La artista islandesa sigue explorando con su décimo álbum un mundo tan único e inimitable como particularmente denso, ajeno a cualquier convencionalismo pop.
“¿Pero dónde están las canciones?”, me preguntaba un amigo a través de facebook cuando publiqué una crítica de Vulnicura (2015). Ay, las canciones. No las había. No al menos en el sentido en el que cualquiera de nosotros espera escuchar una canción de música pop. Y en esas sigue la islandesa.
A Björk hace tiempo que le dan igual las canciones. Y uno no sabe hasta qué punto es porque no le interesan o porque ya no le salen. Da la impresión de que sea más bien por la primera razón, porque seguramente le hubiera bastado con autoplagiarse y repetir, de forma algo camuflada, las líneas melódicas de sus cuatro primeros álbumes, tan recordados, si de verdad le preocupase que su producción reciente anide en nuestras cabezas a la primera. Sería una praxis relativamente fácil.
Ideas contrapuestas
Se ha dicho que en este disco hay reguetón. Pero solo lo hay medias. Que hay gabber. Pero solo lo hay a medias. Que se podría bailar. Pero solo se puede a medias (o ni eso), porque luego dijo que la cosa no discurriría a más de 80 o 90 bpms. Que hay voces entrelazadas y beats agresivos. Y los hay, pero también a medias. Que impera esa socorrida fusión de tradición y vanguardia que distingue a los trabajos que suelen ser relevantes. Pero también concurre a medias.
Casi nada es exactamente lo que parece a simple vista en el universo creativo de Björk, seguramente porque la música es para ella una suerte de terapia personal y de herramienta para sanar heridas y entender el mundo que la rodea, y eso no contempla en ningún momento la preocupación por agradar al prójimo. Uno diría que le da exactamente igual. Que le trae sin cuidado.

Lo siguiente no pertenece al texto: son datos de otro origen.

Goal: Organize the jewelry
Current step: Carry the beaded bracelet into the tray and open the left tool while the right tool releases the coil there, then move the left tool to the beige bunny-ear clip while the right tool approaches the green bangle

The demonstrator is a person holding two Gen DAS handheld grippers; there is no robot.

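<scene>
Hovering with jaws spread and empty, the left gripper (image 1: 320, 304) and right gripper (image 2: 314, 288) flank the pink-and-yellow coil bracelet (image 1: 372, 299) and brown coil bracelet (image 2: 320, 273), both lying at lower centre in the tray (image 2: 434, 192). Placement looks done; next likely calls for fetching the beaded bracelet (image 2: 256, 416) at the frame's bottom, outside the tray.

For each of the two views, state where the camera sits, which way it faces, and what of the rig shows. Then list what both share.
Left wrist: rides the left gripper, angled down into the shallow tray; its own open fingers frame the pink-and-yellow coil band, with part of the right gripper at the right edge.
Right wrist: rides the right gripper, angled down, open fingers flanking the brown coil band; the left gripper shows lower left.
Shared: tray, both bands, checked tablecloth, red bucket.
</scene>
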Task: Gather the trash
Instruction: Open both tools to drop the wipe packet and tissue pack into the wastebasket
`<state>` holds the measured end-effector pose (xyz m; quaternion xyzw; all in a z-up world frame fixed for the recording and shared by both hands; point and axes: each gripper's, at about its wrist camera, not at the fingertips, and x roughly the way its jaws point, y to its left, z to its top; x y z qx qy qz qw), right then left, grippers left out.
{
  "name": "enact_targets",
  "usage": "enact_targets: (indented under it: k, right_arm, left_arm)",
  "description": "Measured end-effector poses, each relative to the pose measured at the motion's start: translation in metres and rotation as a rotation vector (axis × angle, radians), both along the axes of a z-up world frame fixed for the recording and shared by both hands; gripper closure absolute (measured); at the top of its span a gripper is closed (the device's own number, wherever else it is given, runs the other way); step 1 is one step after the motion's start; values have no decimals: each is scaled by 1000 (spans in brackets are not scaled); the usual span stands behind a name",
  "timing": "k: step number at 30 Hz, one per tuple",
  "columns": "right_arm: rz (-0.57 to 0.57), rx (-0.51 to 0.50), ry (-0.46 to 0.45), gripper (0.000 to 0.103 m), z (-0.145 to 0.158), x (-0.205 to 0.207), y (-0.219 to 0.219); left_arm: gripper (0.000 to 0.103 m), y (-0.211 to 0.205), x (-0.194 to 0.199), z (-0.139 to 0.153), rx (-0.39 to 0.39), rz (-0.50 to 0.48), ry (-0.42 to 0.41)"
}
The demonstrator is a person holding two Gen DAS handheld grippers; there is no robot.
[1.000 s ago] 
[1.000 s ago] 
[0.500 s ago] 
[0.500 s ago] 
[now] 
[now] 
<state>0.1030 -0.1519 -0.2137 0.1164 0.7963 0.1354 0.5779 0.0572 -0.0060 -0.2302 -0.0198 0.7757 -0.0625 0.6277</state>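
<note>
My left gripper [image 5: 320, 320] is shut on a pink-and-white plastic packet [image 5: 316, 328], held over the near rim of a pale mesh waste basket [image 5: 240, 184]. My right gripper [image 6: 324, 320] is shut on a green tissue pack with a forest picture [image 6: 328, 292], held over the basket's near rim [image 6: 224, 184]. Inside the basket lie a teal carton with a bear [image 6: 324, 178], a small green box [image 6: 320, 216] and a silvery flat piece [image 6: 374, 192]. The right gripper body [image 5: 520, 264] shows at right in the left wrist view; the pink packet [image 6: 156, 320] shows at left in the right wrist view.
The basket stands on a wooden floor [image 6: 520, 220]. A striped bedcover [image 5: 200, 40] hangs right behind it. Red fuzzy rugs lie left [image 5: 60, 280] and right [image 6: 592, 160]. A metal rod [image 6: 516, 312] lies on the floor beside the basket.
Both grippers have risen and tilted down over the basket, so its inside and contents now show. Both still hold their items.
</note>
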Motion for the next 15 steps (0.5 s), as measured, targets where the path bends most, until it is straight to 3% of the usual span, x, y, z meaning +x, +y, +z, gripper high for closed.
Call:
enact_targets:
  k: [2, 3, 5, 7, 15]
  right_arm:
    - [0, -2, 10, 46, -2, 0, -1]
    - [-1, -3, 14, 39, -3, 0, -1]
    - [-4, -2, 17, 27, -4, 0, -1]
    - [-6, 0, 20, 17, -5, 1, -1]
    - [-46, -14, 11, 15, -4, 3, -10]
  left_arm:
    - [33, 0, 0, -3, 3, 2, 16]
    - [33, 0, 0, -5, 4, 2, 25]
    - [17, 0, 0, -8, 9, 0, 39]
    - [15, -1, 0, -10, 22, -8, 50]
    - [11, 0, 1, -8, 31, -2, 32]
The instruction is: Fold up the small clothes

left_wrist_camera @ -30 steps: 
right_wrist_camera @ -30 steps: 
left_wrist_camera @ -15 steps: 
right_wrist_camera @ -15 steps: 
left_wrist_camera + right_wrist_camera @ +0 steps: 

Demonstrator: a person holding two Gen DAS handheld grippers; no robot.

En eso, Fossora (One Little Independent Records/Popstock!, 2022) no es muy distinto de sus cinco precedentes. Pero también tiene algo de sus cuatro primeros discos, y quizá por eso mismo haya suscitado elogios por parte incluso de quienes entienden que hay dos partes diferenciadas en su carrera en solitario: la que fue de 1993 a 2004, y la que arranca entonces y llega hasta ahora. Y a fin y al cabo, aquí hay algo de la primacía vocal del austero Medúlla (2004) (en “Sorrowful Soil”, dedicada a su madre, la activista ecologista Hildur Rúna Hauksdóttir, fallecida en 2018), algo del guiño al music hall de aquella lejana “It’s Oh So Quiet” (1995) (en “Fungal City”, con Serpentwithfeet), algo de la disruptiva fanfarria de “Pluto” (1998) (en “Trölla-Gabba”) y algo de la combinación de digitalismo tectónico e instrumentos de cuerda de Homogenic (1998) e incluso de Vulnicura (2015) en cortes como “Atopos” o “Fossora”.
¿Significa eso que estamos ante una síntesis de algunas de las mejores propiedades de su carrera? Pues tampoco. No hay forma de extraer ninguna conclusión medianamente certera con ella, más allá de confirmar que va a su puñetera bola. Esa aparente excentricidad que la convierte en carne de memes y de imitaciones a lo Muchachada Nui. Sus colaboradores aquí eran unos completos desconocidos para el gran público hasta hace unas semanas: el dúo indonesio Gabber Modus Operandi y el sexteto de clarinetes islandés Murmuri. Está El Guincho también, sí, pero su aportación se limita a un tema, “Ovule”, del que apenas trasciende el entrecortado ritmo que suele ser su marca. Sin consultar los créditos, nadie lo diría.
Un asunto familiar
El fallecimiento de su madre, el confinamiento por la pandemia y la vida (de nuevo) en su Islandia natal marcan este disco, que indaga en las metáforas terrenales y florales, en la raíces y en los hongos, para explicarse a sí mismo y para explicar su razón de ser. Es un asunto familiar, pues. Sobre todo, desde el momento en el que las voces de su hijo Sindri (36 años) y su hija Ísadóra (20 años) están presentes: la final “Her Mother’s House” es lo más emocionante de estos 54 minutos. Pero tampoco es un álbum pandémico tal y como hemos conocido otras entregas similares de otros músicos, por mucho que ella confiese que, aparte de superar el duelo y reencontrarse con sus raíces, aboga por la conexión que nos faltó durante en la inicial “Atopos”.
En su mundo, nada es exactamente lo que parece. Solo ella sabe a dónde pretende llegar (si es el caso) en su insondable exploración. Un afán de búsqueda que podrá gustar más o menos, pero no tiene paralelismos hoy en día en la primera plana del pop. Si es que aún podemos llamar pop a Björk.